Significant and interesting snippets of news, with a South African angle, from this day in history
1535 Catholic cardinal John Fisher is beheaded for refusing to acknowledge King Henry VIII as head of the church in England.
1611 While searching for the Northwest Passage, explorer Henry Hudson, his young son and loyal men, are set adrift by mutineers in Hudson Bay, never to be seen again.
1633 Galileo is forced to recant his views that the Earth orbits the Sun (the Vatican finally admits in 1992 that they got it wrong).
1685 The first grant of land in Table Valley is registered in the name of Hieronymous Cruse.
1783 A poisonous cloud from the volcano Laki, which spews 120 million tons of sulphur dioxide (three times the Europe’s 2006 total emissions output) into the sky above Iceland. It causes a thick haze over Europe, affects weather pattens, harvests and, as a result, thousands of deaths.
1874 The game of lawn tennis is introduced.
1897 Electricity comes to Durban.
1904 The first of 62 000 Chinese labourers arrive in South Africa to work on the mines.
1906 Bambata Rebellion leader Sigananda dies in the jail at Nkandla.
1940 France is forced to sign the Second Compiègne armistice in surrender to Germany, in the same railroad car in which Germany was forced to sign an armistice in 1918.
1941 Despite warnings on of a great terror should his tomb be disturbed, the grave of Mongol warlord Tamerlan is opened, and Germany invades the USSR in Operation Barbarossa – the largest military operation in history. It costs the lives of 26.6 millions Russians and the tide of the conflict only turns at the slaughter at Stalingrad, co-inciding with Tamerlan’s reburial.
1969 Ohio’s Cuyahoga River catches fire owing to pollution and the city of Cleveland earns the moniker, “The mistake on the lake”.
1986 Diego Maradona scores his Hand-of-God goal – voted the goal of the century – as Argentina march to the World Cup title.
2017 Prince Harry claims in an article published in Newsweek that no one in the British royal family wants to be king or queen.
2019 Russian volcano Raikoke erupts from a 700m-wide-crater, which is seen from the International Space Station. The eruption turns sunsets purple across the Northern Hemisphere all summer.
2022 A 6.1 magnitude earthquake, Afghanistan's deadliest in 20 years, strikes near Khost, in the south-east, killing at least 1 000 people and injuring 1500 others.
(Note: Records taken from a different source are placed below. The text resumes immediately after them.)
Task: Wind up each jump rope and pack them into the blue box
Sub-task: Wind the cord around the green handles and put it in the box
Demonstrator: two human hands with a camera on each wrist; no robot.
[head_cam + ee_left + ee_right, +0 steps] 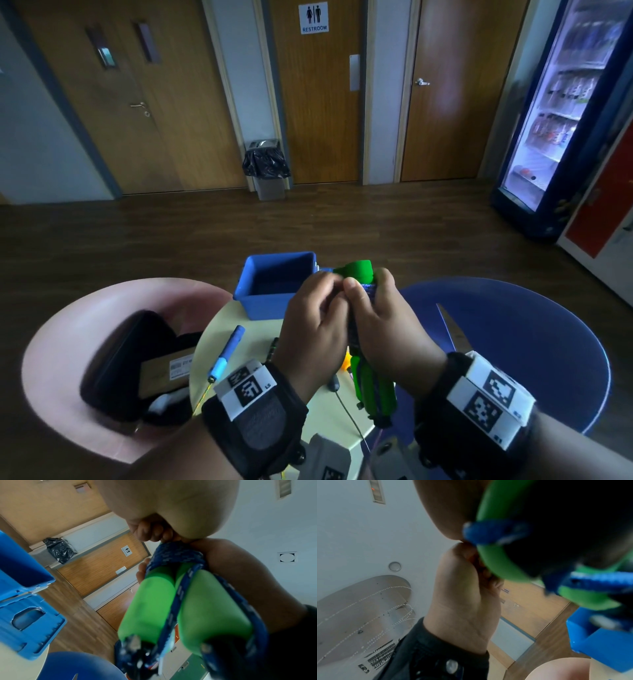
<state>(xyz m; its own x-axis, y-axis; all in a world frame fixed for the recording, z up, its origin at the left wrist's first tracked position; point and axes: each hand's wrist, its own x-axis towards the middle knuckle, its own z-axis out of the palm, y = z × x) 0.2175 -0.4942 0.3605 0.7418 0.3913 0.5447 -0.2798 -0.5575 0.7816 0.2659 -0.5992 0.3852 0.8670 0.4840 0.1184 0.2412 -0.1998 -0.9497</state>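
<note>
Now your right hand (pixel 387 329) grips the green jump rope (pixel 356 272) above the round table's (pixel 246 322) far edge, your left hand (pixel 315 325) pinches its blue cord (pixel 173 555); tuck it, then drop it into the blue box (pixel 274 284)

Both hands (pixel 349 325) around green jump rope (pixel 358 272)

This looks like a common area in an office or public building — not a home. Three wooden doors (pixel 164 102) stand in a row, and one carries a RESTROOM sign (pixel 313 17). A bin (pixel 267 169) with a black bag stands between the doors. At the right a lit drinks fridge (pixel 561 113) holds bottles. The floor is dark wood, and plastic chairs (pixel 534 329) stand around a small round table (pixel 253 346).
</note>
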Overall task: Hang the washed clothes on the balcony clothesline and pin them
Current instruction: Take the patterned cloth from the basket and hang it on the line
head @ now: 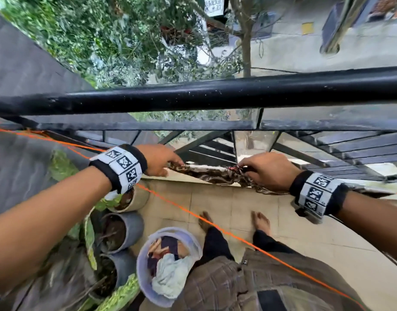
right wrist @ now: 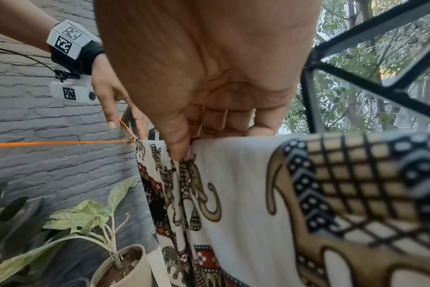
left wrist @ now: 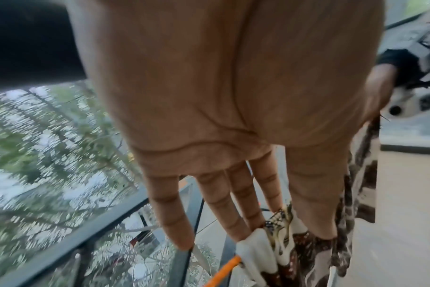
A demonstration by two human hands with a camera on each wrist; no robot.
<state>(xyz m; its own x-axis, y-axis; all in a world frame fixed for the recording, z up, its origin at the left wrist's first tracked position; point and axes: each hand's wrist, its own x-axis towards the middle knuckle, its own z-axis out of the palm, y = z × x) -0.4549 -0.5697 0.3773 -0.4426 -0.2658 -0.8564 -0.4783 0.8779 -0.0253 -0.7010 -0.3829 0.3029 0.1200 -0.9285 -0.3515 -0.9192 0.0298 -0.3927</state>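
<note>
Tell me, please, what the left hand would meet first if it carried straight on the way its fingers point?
Probably the black balcony railing: the left hand, pinching the elephant-print cloth on the orange clothesline, points outward toward its bars, though depth is unclear.

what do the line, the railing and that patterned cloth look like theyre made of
Clothesline: thin orange cord, probably synthetic, judging by its bright, even colour.
Railing: likely metal painted glossy black, with specks on the paint.
Patterned cloth: soft, thin woven fabric, cream with an elephant print, folding loosely.
</note>
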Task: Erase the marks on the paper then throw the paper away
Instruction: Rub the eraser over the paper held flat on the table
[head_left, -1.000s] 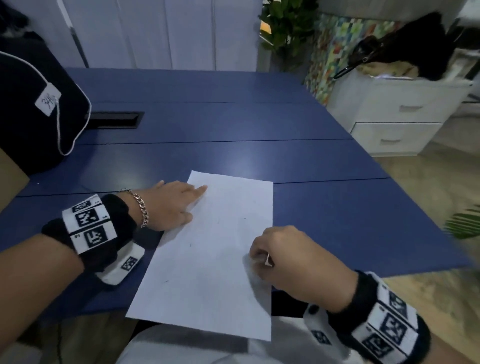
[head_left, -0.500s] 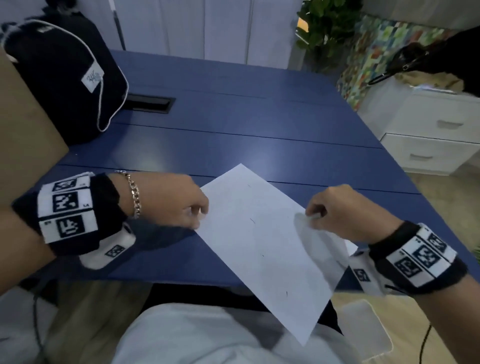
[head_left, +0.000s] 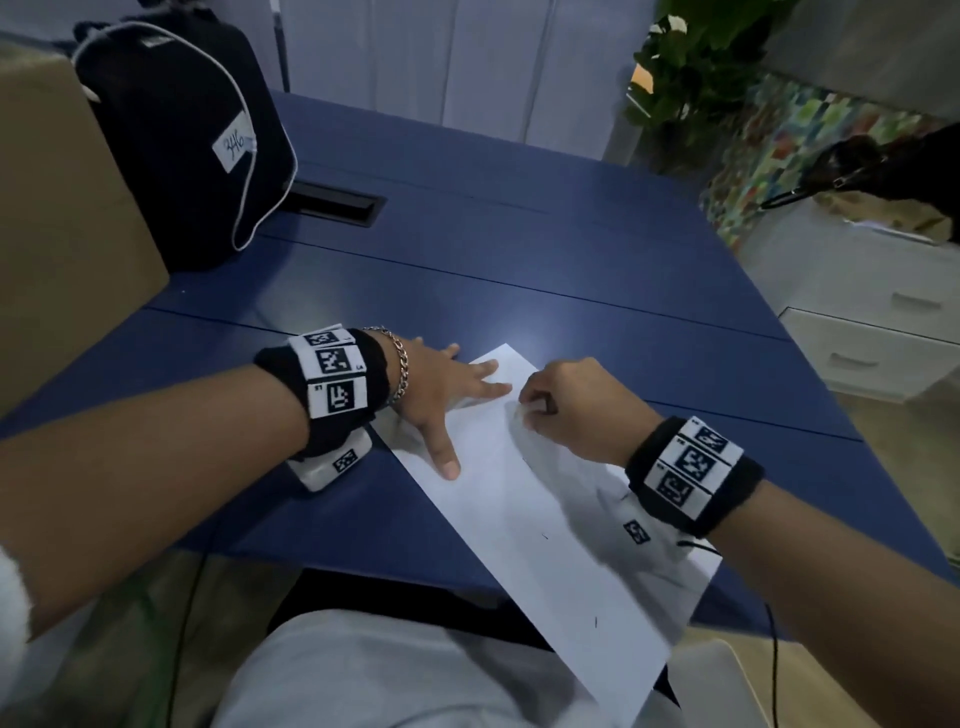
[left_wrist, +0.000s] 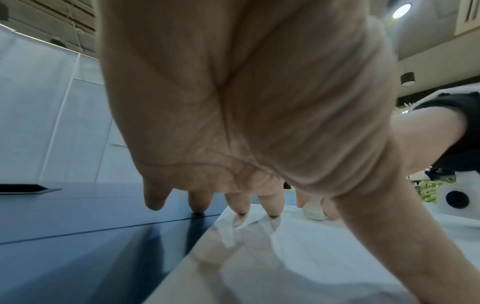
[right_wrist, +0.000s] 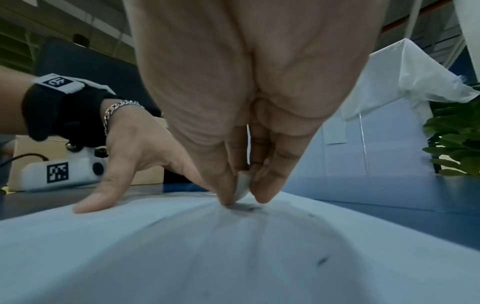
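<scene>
**Paper's back down flat, erasing again near the far corner**

So half a sec ago both hands were pinching the paper (head_left: 524, 525) by its edges and swinging it round. Now it's lying on the blue table (head_left: 545, 260) again, angled, w/ the near end hanging off the edge over the lap. Left hand (head_left: 441, 395) is pressing it down, fingers spread straight, thumb out along the sheet. Right hand (head_left: 571, 410) is pinching a small white eraser (right_wrist: 242, 187) btwn thumb and fingertips, tip touching the paper right by a dark smudge (right_wrist: 246, 207) near the far corner.

Prob means the turn was just to bring this bit in reach. A few little marks (head_left: 544, 536) are showing further down, so imo erasing isn't done and binning is a ways off. Can't see a bin anywhere tbh.
</scene>
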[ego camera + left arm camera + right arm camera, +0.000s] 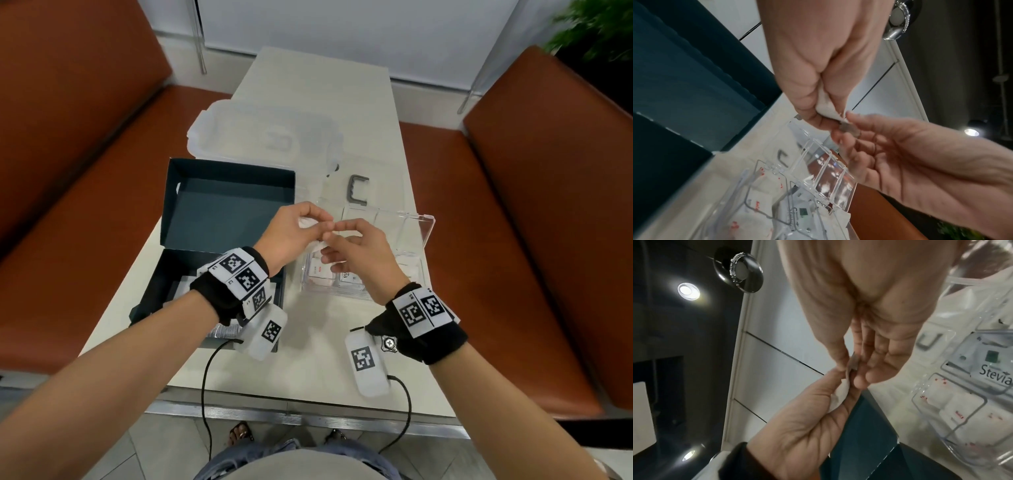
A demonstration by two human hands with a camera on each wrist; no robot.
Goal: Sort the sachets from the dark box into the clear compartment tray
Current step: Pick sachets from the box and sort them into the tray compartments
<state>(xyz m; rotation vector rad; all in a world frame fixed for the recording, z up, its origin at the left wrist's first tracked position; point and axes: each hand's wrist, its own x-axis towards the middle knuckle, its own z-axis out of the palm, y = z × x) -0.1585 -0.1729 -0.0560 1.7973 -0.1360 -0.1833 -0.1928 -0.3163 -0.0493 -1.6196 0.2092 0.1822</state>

2022 The tooth of independence leader and first prime minister of the Democratic Republic of Congo, Patrice Lumumba, arrives home from Belgium for a tour of country before being laid to rest in Kinshasa. Ideologically an African nationalist and pan-Africanist, Lumumba played a significant role in the transformation of the Congo from a colony into an independent republic after seven brutal decades under the thumb of Belgium. Shot by firing squad, his body was dissolved in acid at the height of the Cold War to protect the interests of the West, which was very much against what he stood for. One UN official, in describing African independence leaders to the US government, said: ‘(Ghanaian president Kwame) Nkrumah is the Mussolini of Africa while Lumumba is its little Hitler.’ Lumumba’s death turned him into a powerful martyr for the Congo.